* EXERCISE BRIEF:
Below are some entries. Reproduce them word for word.

* TASK INPUTS:
....................
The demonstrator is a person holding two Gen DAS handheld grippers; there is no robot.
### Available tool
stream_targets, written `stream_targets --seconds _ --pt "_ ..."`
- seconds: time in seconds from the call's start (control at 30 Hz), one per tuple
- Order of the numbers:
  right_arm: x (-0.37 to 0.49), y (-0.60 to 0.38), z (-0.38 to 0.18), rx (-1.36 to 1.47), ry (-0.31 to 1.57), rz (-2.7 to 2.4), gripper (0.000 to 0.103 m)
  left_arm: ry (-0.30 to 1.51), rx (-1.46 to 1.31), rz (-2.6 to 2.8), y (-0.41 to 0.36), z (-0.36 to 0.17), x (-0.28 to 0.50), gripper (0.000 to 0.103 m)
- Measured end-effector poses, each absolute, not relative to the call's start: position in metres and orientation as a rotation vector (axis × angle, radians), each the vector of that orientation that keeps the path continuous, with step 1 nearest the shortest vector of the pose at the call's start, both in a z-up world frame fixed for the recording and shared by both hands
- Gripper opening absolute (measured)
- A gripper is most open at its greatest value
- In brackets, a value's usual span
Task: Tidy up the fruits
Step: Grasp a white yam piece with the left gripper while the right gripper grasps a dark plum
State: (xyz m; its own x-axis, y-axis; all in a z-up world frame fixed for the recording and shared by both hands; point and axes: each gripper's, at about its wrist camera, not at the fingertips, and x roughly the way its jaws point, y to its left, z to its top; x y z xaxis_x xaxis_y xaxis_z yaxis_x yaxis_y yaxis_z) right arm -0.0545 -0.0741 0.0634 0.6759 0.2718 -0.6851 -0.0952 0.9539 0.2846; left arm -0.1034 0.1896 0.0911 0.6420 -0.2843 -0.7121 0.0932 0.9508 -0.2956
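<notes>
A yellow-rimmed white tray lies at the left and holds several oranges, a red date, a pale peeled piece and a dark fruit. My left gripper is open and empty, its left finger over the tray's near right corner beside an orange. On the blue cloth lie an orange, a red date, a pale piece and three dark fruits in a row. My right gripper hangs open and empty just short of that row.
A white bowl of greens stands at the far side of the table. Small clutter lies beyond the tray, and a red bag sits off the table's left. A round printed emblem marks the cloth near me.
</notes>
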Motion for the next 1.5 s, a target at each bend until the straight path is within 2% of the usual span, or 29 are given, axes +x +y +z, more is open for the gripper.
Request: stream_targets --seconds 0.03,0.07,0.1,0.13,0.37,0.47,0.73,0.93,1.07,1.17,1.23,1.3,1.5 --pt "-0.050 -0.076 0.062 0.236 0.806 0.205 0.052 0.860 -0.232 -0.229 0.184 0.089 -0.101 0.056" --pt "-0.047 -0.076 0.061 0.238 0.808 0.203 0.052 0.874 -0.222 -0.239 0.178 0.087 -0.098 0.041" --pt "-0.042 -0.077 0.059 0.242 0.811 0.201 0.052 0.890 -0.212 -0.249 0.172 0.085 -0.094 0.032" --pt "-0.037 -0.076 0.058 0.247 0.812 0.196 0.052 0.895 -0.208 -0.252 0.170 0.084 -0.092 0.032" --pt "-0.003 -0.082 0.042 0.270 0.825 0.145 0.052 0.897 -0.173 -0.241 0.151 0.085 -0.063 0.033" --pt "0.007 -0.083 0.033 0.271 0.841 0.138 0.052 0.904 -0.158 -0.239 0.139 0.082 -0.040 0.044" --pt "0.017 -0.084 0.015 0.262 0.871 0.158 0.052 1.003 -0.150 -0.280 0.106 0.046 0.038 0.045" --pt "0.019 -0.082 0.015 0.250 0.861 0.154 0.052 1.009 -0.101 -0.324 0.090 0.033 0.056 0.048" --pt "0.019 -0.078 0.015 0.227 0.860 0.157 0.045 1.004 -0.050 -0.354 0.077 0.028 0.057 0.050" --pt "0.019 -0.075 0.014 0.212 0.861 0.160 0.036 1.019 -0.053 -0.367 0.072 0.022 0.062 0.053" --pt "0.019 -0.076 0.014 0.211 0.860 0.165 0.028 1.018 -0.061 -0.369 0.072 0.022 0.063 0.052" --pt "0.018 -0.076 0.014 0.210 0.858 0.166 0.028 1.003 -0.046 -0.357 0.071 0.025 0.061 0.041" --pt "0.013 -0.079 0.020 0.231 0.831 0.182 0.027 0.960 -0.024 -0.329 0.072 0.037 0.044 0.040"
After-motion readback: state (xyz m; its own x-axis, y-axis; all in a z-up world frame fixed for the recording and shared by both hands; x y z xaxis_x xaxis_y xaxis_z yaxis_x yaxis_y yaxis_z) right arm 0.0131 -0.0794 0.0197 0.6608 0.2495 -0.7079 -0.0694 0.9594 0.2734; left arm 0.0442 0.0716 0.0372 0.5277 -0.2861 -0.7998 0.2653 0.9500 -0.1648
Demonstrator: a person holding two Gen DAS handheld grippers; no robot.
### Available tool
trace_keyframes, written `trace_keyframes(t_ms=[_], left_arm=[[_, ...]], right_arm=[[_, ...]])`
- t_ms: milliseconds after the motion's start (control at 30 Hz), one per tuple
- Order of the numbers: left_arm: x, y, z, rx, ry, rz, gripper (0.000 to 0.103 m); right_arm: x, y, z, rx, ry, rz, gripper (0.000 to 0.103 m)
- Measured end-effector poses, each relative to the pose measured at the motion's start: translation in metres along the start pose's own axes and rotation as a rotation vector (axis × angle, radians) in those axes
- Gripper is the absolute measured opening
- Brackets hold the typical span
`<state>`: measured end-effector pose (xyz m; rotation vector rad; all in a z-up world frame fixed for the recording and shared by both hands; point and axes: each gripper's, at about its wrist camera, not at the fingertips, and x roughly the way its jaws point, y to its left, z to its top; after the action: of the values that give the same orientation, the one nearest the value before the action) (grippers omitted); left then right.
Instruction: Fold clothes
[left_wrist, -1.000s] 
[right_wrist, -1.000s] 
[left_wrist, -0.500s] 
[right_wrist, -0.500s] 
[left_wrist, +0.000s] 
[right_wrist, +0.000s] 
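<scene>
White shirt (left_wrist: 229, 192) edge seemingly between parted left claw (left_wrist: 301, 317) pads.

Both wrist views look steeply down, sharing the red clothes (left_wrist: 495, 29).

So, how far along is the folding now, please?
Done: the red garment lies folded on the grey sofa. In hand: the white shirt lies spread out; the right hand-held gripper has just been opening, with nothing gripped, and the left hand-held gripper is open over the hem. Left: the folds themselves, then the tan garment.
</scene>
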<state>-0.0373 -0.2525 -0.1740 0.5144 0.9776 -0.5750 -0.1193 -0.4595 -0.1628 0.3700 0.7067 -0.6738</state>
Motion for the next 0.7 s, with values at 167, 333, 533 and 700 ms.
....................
* RESULT OF THE EXERCISE:
The demonstrator is a person holding two Gen DAS handheld grippers; there is no robot.
### Available tool
stream_targets, written `stream_targets --seconds _ --pt "_ ..."`
- seconds: time in seconds from the call's start (control at 30 Hz), one per tuple
- Order of the numbers:
  right_arm: x (-0.37 to 0.49), y (-0.60 to 0.38), z (-0.38 to 0.18), rx (-1.36 to 1.47), ry (-0.31 to 1.57), rz (-2.7 to 2.4), gripper (0.000 to 0.103 m)
  left_arm: ry (-0.30 to 1.51), rx (-1.46 to 1.31), rz (-2.6 to 2.8), y (-0.41 to 0.36), z (-0.36 to 0.17), x (-0.28 to 0.50), gripper (0.000 to 0.103 m)
- Measured end-effector poses, each absolute, not relative to the call's start: position in metres and orientation as a rotation vector (axis × angle, radians), each the vector of that orientation that keeps the path continuous, with step 1 nearest the shortest vector of the pose at the call's start, both in a z-up world frame fixed for the recording and shared by both hands
- Gripper opening absolute (measured)
- A gripper is most open at its greatest value
- In brackets, a value's usual span
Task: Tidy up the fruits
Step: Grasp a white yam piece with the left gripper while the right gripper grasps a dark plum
State: (xyz m; its own x-axis, y-axis; all in a z-up world frame fixed for the recording and shared by both hands; point and axes: each gripper's, at about its wrist camera, not at the fingertips, and x roughly the way its jaws point, y to its left, z to its top; x y z xaxis_x xaxis_y xaxis_z yaxis_x yaxis_y yaxis_z) right arm -0.0545 -0.0741 0.0634 0.6759 0.2718 -0.6851 -0.0952 0.9539 0.2846; left arm -0.1034 0.1896 0.0911 0.6420 -0.2843 -0.7121 0.0932 0.9508 -0.2956
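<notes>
A yellow-rimmed white tray lies at the left and holds several oranges, a red date, a pale peeled piece and a dark fruit. My left gripper is open and empty, its left finger over the tray's near right corner beside an orange. On the blue cloth lie an orange, a red date, a pale piece and three dark fruits in a row. My right gripper hangs open and empty just short of that row.
A white bowl of greens stands at the far side of the table. Small clutter lies beyond the tray, and a red bag sits off the table's left. A round printed emblem marks the cloth near me.
</notes>
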Motion for the next 1.5 s, a target at each bend until the straight path is within 2% of the usual span, or 29 are given, axes +x +y +z, more is open for the gripper.
Request: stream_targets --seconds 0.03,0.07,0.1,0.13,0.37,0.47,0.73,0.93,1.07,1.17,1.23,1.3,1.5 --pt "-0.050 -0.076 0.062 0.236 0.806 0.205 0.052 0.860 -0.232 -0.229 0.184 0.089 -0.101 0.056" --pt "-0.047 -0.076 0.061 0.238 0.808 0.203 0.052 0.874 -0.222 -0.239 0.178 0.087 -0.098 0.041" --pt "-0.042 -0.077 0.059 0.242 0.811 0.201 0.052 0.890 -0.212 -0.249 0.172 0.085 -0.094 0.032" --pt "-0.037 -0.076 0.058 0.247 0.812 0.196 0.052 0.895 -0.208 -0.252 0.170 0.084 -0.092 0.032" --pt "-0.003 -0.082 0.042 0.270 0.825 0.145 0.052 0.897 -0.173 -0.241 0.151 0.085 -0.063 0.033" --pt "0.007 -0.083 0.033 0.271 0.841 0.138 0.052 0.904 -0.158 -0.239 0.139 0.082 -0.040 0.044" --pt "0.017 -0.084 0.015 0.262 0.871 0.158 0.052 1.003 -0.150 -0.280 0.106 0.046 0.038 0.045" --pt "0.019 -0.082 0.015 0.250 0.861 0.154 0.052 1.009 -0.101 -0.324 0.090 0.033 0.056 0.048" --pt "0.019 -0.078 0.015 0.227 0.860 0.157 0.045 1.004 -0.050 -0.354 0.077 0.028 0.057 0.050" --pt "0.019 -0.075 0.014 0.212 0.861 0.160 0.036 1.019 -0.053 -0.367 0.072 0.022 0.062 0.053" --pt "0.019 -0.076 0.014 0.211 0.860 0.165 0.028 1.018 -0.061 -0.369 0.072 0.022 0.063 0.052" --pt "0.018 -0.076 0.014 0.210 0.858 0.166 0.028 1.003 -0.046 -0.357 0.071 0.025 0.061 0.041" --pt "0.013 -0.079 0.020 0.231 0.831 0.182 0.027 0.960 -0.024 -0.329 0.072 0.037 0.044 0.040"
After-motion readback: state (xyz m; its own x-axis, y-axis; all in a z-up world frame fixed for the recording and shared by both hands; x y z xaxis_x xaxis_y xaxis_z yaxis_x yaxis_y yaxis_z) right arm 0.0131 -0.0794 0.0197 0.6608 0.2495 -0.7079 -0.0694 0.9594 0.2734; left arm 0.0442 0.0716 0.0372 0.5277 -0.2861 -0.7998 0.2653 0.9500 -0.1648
Demonstrator: a person holding two Gen DAS handheld grippers; no robot.
### Available tool
trace_keyframes, written `trace_keyframes(t_ms=[_], left_arm=[[_, ...]], right_arm=[[_, ...]])`
- t_ms: milliseconds after the motion's start (control at 30 Hz), one per tuple
- Order of the numbers: left_arm: x, y, z, rx, ry, rz, gripper (0.000 to 0.103 m); right_arm: x, y, z, rx, ry, rz, gripper (0.000 to 0.103 m)
- Measured end-effector poses, each relative to the pose measured at the motion's start: translation in metres along the start pose's own axes and rotation as a rotation vector (axis × angle, radians) in those axes
- Gripper is the absolute measured opening
- Brackets hold the typical span
`<state>`: measured end-effector pose (xyz m; rotation vector rad; all in a z-up world frame fixed for the recording and shared by both hands; point and axes: each gripper's, at about its wrist camera, not at the fingertips, and x roughly the way its jaws point, y to its left, z to its top; after the action: of the values that give the same orientation, the one nearest the value before the action) (grippers omitted); left then right.
Instruction: Fold clothes
[left_wrist, -1.000s] 
[right_wrist, -1.000s] 
[left_wrist, -0.500s] 
[right_wrist, -0.500s] 
[left_wrist, +0.000s] 
[right_wrist, +0.000s] 
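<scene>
White shirt (left_wrist: 229, 192) edge seemingly between parted left claw (left_wrist: 301, 317) pads.

Both wrist views look steeply down, sharing the red clothes (left_wrist: 495, 29).

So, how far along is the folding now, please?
Done: the red garment lies folded on the grey sofa. In hand: the white shirt lies spread out; the right hand-held gripper has just been opening, with nothing gripped, and the left hand-held gripper is open over the hem. Left: the folds themselves, then the tan garment.
</scene>
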<state>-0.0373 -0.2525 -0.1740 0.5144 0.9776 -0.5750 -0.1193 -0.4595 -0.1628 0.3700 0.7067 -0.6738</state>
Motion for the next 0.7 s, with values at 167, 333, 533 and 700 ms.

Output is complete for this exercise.